AIM OF THE EXERCISE -> Copy each line of the records below that has "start" in it.

Records from a collection
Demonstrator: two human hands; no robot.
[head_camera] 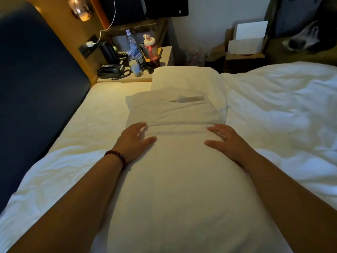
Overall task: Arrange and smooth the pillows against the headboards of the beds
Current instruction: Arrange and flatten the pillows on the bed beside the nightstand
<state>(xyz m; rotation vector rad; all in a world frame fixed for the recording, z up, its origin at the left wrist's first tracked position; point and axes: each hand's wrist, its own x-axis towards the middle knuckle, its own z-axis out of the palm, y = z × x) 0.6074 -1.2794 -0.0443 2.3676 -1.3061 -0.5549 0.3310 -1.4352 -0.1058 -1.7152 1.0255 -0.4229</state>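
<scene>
Left grip (pixel 135 141) and right grip (pixel 226 142), both open and flat, rest on a white pillow (pixel 173 179) on the bed (pixel 102 110) beside a dark headboard (pixel 36 79); bottles (pixel 131 44) crowd the bedside counter (pixel 125 79)

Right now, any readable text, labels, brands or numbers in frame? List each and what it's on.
Nothing can be read.
Blue label by the water bottle on the nightstand: print too blurred.
Square code under that label: too small.
Telephone keypad: key markings too small.
White card in the holder: no print visible.
</scene>
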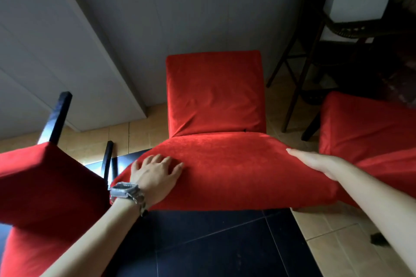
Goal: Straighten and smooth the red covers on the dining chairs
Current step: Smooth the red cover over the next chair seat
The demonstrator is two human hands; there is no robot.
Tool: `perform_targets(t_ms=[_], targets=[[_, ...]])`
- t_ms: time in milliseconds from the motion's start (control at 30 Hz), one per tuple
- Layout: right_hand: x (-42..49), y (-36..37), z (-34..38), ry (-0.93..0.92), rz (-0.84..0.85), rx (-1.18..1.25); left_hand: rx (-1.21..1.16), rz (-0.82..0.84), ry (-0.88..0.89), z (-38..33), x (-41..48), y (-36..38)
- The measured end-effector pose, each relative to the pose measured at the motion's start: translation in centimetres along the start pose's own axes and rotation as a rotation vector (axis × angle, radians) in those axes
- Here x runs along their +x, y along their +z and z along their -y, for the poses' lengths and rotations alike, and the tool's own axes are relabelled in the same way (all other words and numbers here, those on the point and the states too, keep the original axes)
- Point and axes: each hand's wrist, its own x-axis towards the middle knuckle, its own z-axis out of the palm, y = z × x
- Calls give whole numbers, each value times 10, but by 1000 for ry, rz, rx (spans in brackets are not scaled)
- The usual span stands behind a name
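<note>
Where left hand (155, 173) and right hand (315, 162) press, red cover (236, 171) seems smooth.

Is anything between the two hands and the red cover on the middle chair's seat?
Nothing visible. The left hand lies flat on the red seat cover, and the right hand touches its right edge.

Left hand (155, 173) on the seat of the middle chair (216, 96), front left, right hand (315, 161) at its right edge, second chair (45, 186) to its left, third chair (369, 123) to its right, wall (202, 7) behind
</note>
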Motion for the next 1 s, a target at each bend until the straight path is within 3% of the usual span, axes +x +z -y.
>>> perform_targets(t_ms=[67,133,300,400,500,700,1000], targets=[[0,-10,6,15,-65,-57,15,-100,93,-15,-1,-4],[-6,-17,24,-15,-241,-241,9,-203,106,-21,5,-13],[-32,20,90,-384,-424,-507,-71,-414,161,-33,27,-35],[-31,41,113,-575,-596,-471,-111,-516,205,-44,38,-46],[-24,40,122,-645,-789,-455,-151,-565,153,-51,56,-57],[-6,32,139,-678,-1002,-303,-214,-703,110,-58,82,-68],[22,11,173,-634,-1148,-202,-228,-780,106,-64,127,-92]])
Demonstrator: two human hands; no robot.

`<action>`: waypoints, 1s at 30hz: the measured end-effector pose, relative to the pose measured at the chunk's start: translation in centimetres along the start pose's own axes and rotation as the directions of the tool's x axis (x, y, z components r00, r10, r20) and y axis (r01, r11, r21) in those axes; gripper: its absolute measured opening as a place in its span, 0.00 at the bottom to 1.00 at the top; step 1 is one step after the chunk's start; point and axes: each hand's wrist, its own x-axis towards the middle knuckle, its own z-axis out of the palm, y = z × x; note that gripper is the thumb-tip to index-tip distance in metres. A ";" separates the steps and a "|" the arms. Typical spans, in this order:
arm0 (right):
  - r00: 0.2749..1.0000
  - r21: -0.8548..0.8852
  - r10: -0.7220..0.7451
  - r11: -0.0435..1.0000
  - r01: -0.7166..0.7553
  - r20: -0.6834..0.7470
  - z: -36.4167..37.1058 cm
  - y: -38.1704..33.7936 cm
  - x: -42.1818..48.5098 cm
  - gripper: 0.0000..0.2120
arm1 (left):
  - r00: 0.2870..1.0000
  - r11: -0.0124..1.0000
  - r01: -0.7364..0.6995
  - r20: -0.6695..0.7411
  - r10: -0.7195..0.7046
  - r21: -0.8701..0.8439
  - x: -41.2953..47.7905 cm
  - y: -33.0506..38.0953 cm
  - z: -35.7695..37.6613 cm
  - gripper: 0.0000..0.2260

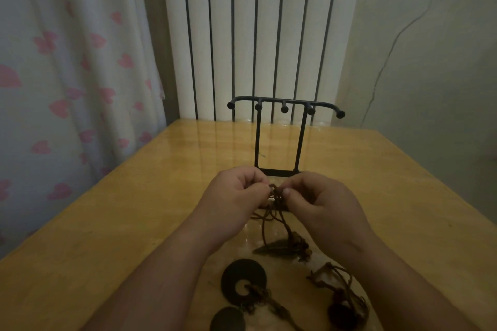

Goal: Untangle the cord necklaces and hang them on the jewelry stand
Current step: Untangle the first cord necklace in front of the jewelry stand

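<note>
A black metal jewelry stand (285,105) with several knobbed hooks stands bare on the wooden table (121,209). Just in front of its base, my left hand (236,196) and my right hand (322,204) both pinch a knot of brown cord necklaces (275,193) between fingertips. Cords hang down from the knot to a leaf-shaped pendant with beads (285,246) on the table. A dark ring-shaped disc pendant (243,281) and an oval disc (228,320) lie between my forearms. Another corded pendant with a round bead (341,301) lies under my right forearm.
A white ribbed radiator (258,35) rises behind the table's far edge. A curtain with pink hearts (67,75) hangs at the left. A plain wall with a thin cable (395,37) is at the right.
</note>
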 end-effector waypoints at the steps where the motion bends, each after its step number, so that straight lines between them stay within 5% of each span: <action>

ANSWER TO THIS TASK ->
- t_ms: time in milliseconds from the motion's start (control at 30 Hz), one per tuple
- The measured end-effector pose, each relative to the pose measured at the motion's start: translation in centimetres along the start pose's own axes and rotation as a rotation vector (axis × angle, radians) in those axes
`<action>`: waypoints, 1s at 30hz: the measured end-effector pose, relative to the pose measured at the chunk's start: translation in centimetres along the start pose's own axes and rotation as the directions of the tool's x axis (x, y, z components r00, r10, r20) and y axis (r01, r11, r21) in those axes; gripper: its absolute measured opening as a place in its span, 0.00 at the bottom to 1.00 at the top; step 1 is one step after the chunk's start; point and axes: each hand's wrist, its own x-axis towards the middle knuckle, its own z-axis out of the palm, y = z × x; note that gripper is the thumb-tip to index-tip distance in metres. A ";" separates the steps and a "|" the arms. Typical spans, in this order:

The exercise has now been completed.